Housing project in Minneapolis gives veterans a place to get back on their feet
A unique property in north Minneapolis will serve as “transitional housing” for veterans in crisis.
The new construction along Humboldt Avenue features a four-bedroom home with a separate 370-square-foot accessory dwelling unit, also known as a tiny home, in the backyard.
It is part of a project called Housing for Heroes, which provides temporary housing for veterans and their families.
“We have 280 veterans here in the Twin Cities that are experiencing homelessness,” said Jessica Ryan, executive director of the Housing First Minnesota Foundation. “We have to do what we can in the housing industry to be able to make an impact.”
This is the eighth home build to be completed through this project, with three more in Minneapolis slated for this year.
Veterans and their families move in, on average, for six to nine months as they work to get back on their feet.
It is possible thanks to a partnership between the Housing First Minnesota Foundation, the Minnesota Assistance Council for Veterans and home construction company Lennar.
“We’ve all come together to use our talents to address a need. What better way to use our talent as home builders than to build housing for veterans who need it?” said Bill Burgess, president of Lennar’s Minnesota division.
Ryan added, “It’s like the dream team coming together. We all know what we’re experts in. At the foundation, we can help fundraise, Lennar is an extraordinary build partner and MACV is providing outstanding services as it relates to our veterans experiencing homelessness.”

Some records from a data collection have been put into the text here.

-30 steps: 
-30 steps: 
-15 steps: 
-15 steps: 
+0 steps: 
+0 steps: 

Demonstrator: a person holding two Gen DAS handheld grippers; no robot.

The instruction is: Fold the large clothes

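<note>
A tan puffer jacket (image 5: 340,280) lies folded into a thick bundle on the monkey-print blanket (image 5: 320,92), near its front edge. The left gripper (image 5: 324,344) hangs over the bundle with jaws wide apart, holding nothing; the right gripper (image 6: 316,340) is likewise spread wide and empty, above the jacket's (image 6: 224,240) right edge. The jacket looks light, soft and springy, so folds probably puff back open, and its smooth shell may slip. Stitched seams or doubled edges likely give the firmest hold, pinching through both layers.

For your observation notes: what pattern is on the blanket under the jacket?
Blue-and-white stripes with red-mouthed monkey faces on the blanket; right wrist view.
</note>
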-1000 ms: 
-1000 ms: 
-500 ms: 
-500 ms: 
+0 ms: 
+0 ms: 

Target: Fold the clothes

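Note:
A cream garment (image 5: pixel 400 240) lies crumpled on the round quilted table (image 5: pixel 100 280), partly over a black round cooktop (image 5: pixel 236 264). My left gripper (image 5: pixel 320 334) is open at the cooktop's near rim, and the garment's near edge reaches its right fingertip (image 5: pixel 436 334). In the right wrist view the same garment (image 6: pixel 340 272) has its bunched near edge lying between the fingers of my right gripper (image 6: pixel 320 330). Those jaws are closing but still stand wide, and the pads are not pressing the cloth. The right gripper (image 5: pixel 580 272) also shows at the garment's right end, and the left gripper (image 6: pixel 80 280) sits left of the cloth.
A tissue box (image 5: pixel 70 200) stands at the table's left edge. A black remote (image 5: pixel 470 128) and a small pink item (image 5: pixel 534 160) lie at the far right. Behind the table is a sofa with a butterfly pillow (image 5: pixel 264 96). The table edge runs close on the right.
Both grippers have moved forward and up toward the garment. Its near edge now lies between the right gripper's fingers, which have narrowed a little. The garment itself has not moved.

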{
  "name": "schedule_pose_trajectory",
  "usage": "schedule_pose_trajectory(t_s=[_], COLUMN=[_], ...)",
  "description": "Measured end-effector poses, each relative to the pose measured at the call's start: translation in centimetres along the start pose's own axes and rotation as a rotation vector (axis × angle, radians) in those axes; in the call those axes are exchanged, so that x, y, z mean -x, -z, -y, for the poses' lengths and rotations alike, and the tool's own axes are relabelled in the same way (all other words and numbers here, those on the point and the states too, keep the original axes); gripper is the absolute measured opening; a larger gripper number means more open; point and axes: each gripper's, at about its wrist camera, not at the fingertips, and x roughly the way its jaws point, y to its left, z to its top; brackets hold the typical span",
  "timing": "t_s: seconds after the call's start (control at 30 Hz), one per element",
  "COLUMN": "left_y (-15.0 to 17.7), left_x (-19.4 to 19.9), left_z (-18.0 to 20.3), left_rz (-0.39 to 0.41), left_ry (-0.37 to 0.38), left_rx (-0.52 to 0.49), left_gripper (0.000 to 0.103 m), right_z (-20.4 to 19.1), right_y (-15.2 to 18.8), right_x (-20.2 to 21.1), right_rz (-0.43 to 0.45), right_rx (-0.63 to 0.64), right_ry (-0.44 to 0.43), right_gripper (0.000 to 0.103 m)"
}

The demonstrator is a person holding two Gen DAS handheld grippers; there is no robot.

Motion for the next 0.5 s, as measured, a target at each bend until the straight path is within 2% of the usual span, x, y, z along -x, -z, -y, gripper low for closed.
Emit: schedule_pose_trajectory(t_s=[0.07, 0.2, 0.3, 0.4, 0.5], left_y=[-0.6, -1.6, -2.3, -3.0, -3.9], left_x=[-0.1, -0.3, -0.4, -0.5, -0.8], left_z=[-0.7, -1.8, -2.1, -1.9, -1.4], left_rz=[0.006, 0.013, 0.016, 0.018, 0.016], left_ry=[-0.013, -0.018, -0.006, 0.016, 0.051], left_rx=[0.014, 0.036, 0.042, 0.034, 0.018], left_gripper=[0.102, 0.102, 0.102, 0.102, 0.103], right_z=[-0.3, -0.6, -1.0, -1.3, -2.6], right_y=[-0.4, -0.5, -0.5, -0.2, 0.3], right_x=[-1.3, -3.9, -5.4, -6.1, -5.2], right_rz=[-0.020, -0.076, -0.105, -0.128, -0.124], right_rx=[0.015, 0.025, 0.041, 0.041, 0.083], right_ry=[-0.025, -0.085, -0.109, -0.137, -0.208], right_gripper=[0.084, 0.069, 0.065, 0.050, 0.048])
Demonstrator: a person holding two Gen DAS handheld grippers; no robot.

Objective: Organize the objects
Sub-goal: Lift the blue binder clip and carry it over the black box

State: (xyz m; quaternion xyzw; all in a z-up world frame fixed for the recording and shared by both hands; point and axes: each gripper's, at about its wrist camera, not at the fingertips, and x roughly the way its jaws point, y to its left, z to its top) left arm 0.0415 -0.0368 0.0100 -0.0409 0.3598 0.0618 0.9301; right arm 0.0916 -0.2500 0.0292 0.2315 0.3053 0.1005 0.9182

There are multiple fundraising efforts that support this project, including the Dream Home tours on the Parade of Homes, where people give a suggested donation of five dollars.
“We had a record-breaking visit 13,000 visits to our Dream Homes as part of our Parade of Homes Spring Tour, which raised $74,000. So money like that is used to help build homes for our Housing for Heroes program and make a difference in people’s lives,” Ryan said.
Since the project began back in 2017, it has helped 60 veterans, including Malcalisha Lauderdale.
Lauderdale served two tours in the Middle East, deploying to combat zones in Iraq and Afghanistan with the U.S. Army.
Upon returning home to her children, she started a new job and began caring for her sick father.
“But then COVID hit, I lost my job and my lease was ending,” Lauderdale said. “I was struggling and needed help. I went to not knowing what I was going to do the next day for my children. I’ve never been in a situation like that.”
When she sought help from the VA, they directed her to MACV, which offered her assistance through the Housing for Heroes program.
“They called me out to come first, to show it to me. I couldn’t believe it. I was like, ‘You’re giving this to us?'” Lauderdale recalled.
Lauderdale lived in the newly constructed home with her four children for about a year.
“Putting me and my children in a house like that definitely helped me get back on my feet,” Lauderdale said. “We’ve been great since then. I got married and had another child.”
She is now back in school, studying software development.
“I don’t know what else I can do but say thank you to them because they definitely changed my life for the better,” Lauderdale said.